Bioorg Med Chem Lett. 2011 Jun 1;21(11):3282-5. doi: 10.1016/j.bmcl.2011.04.027. Epub 2011 Apr 13.
The emergence of metallo-β-lactamases (MBLs) capable of hydrolysing a broad spectrum of β-lactam antibiotics is particularly concerning for the future treatment of bacterial infections. This work describes the discovery of lead compounds for the development of new inhibitors using a competitive colorimetric assay based on the chromogenic cephalosporin CENTA, and a 500 compound Maybridge™ library suitable for fragment-based screening.

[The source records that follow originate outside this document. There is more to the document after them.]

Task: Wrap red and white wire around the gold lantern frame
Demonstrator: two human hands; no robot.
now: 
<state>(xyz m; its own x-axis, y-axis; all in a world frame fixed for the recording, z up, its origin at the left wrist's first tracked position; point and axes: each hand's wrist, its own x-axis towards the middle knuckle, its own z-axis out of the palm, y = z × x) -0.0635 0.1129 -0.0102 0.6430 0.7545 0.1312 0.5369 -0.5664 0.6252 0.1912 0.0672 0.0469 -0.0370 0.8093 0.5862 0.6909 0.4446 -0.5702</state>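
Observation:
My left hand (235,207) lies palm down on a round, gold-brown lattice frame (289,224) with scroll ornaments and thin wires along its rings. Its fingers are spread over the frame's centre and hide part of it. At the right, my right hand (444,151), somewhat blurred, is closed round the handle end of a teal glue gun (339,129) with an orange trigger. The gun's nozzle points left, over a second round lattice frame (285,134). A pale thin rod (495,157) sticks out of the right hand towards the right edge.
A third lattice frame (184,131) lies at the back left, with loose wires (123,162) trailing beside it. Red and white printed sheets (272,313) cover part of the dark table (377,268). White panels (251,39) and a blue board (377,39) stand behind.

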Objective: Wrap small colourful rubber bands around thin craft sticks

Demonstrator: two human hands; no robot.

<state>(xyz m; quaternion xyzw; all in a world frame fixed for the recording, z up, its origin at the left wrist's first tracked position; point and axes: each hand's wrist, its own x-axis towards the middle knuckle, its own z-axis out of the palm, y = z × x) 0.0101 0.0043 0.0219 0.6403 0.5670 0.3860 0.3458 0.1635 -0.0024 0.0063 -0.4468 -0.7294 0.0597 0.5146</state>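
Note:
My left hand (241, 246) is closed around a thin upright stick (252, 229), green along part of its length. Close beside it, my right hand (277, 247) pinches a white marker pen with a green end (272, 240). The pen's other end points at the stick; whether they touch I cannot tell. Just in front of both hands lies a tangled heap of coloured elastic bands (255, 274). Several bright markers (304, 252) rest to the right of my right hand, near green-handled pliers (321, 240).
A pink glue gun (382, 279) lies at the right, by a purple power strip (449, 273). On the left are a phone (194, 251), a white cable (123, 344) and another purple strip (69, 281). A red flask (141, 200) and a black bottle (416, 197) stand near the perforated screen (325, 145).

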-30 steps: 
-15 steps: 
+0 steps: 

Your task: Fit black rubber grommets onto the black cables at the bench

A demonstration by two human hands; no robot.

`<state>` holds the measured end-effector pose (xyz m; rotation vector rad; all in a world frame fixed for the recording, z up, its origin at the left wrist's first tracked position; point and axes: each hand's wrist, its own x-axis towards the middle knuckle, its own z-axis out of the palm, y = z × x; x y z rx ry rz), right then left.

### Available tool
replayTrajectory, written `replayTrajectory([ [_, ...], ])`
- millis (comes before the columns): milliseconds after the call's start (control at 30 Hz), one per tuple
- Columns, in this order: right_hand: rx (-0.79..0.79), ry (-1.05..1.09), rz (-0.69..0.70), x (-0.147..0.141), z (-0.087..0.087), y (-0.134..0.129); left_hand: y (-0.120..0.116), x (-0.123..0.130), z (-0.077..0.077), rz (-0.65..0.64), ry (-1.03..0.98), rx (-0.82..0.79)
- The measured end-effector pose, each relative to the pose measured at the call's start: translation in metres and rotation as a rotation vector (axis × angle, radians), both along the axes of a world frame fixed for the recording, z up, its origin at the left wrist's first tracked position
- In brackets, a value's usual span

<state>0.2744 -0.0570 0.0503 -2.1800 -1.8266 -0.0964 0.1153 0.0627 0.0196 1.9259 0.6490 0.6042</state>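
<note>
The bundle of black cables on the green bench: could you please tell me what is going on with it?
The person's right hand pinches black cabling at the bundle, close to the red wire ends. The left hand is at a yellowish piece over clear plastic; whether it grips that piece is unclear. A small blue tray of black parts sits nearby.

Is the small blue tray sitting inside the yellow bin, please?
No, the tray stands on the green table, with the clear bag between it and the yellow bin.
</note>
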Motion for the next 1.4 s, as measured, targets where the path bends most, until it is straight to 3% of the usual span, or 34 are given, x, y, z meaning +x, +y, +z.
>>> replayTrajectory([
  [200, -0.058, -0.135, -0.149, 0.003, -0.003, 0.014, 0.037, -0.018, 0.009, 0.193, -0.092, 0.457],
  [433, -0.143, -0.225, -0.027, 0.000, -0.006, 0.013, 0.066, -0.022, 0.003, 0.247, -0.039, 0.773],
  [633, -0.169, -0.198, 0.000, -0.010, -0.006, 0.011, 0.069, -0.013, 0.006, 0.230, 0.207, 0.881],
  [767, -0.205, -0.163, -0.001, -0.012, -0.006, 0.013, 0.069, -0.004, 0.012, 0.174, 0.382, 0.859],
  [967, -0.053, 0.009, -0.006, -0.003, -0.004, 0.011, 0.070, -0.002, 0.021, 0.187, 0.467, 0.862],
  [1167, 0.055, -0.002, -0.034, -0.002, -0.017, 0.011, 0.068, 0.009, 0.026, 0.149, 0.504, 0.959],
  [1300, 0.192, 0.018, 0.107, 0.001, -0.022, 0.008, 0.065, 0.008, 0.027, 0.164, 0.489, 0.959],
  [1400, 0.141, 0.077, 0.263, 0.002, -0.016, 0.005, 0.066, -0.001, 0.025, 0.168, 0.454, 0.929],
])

The interactions between identified inhibitory fragments and the active site of the MBL from Klebsiella pneumoniae and Pseudomonas aeruginosa were probed by in silico docking studies.
金属β-内酰胺酶(MBLs)的出现能够水解广泛的β-内酰胺抗生素,这对未来细菌感染的治疗尤其令人担忧。本工作描述了使用基于显色头孢菌素CENTA 的竞争性比色测定法和适用于片段筛选的 500 种 Maybridge™文库,发现用于开发新抑制剂的先导化合物的情况。通过计算机对接研究探测了在克雷伯氏肺炎菌和铜绿假单胞菌的 MBL 的活性部位与鉴定出的抑制性片段之间的相互作用。